*Assignment:*
Restate word for word the line with "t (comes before" and the rest of the listing after it, ending at the final line, and include nothing else.

*Given information:*
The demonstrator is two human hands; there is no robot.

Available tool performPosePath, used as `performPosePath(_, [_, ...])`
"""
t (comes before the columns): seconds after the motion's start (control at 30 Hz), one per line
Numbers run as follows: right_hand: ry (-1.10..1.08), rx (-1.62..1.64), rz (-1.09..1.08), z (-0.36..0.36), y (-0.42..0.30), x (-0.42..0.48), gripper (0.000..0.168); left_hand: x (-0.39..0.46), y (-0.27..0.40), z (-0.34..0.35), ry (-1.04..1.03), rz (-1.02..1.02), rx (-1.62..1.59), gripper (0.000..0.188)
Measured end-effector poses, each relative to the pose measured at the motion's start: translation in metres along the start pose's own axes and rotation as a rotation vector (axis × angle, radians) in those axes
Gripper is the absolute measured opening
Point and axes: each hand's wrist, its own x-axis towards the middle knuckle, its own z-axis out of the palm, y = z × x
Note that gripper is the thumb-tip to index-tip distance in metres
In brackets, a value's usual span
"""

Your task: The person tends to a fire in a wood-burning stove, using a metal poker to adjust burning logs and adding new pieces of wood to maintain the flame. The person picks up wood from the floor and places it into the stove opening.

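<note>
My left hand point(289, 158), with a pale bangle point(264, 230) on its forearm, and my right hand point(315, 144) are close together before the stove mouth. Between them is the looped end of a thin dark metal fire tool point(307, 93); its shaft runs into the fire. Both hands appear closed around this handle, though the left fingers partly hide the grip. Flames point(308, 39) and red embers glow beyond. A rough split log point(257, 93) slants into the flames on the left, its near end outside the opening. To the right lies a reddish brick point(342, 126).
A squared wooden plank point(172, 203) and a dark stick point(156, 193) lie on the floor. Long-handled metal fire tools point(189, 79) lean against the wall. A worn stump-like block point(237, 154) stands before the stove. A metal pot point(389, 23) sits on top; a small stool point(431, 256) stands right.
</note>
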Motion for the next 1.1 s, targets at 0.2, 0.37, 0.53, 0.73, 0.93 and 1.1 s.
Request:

*Completed task:*
t (comes before the columns): seconds after the motion's start (control at 30 Hz), one per line
Numbers run as follows: right_hand: ry (-1.10..1.08), rx (-1.62..1.64), rz (-1.09..1.08), z (-0.36..0.36), y (-0.42..0.30), x (-0.42..0.48), gripper (0.000..0.168); left_hand: x (-0.39..0.46), y (-0.27..0.40), z (-0.34..0.35), ry (-1.04..1.03), rz (-1.02..1.02), rx (-1.62..1.59), gripper (0.000..0.188)
Measured end-effector poses, each relative to the pose measured at the motion's start: translation in metres along the start pose's own axes and rotation as a rotation vector (axis × angle, radians) in those axes
Gripper is the absolute measured opening
Point and axes: each hand's wrist, its own x-axis towards the middle knuckle, its own z-axis out of the palm, y = z × x
Note that gripper is the thumb-tip to index-tip distance in metres
In brackets, a value's usual span
"""

Your task: The person tends to a fire in a wood-burning stove, using a metal poker to adjust burning logs and adding new pieces of wood to maintain the flame. The person picks up wood from the floor and places it into the stove opening.

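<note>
My left hand point(289, 158), with a pale bangle point(264, 230) on its forearm, and my right hand point(315, 144) are close together before the stove mouth. Between them is the looped end of a thin dark metal fire tool point(307, 93); its shaft runs into the fire. Both hands appear closed around this handle, though the left fingers partly hide the grip. Flames point(308, 39) and red embers glow beyond. A rough split log point(257, 93) slants into the flames on the left, its near end outside the opening. To the right lies a reddish brick point(342, 126).
A squared wooden plank point(172, 203) and a dark stick point(156, 193) lie on the floor. Long-handled metal fire tools point(189, 79) lean against the wall. A worn stump-like block point(237, 154) stands before the stove. A metal pot point(389, 23) sits on top; a small stool point(431, 256) stands right.
</note>
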Motion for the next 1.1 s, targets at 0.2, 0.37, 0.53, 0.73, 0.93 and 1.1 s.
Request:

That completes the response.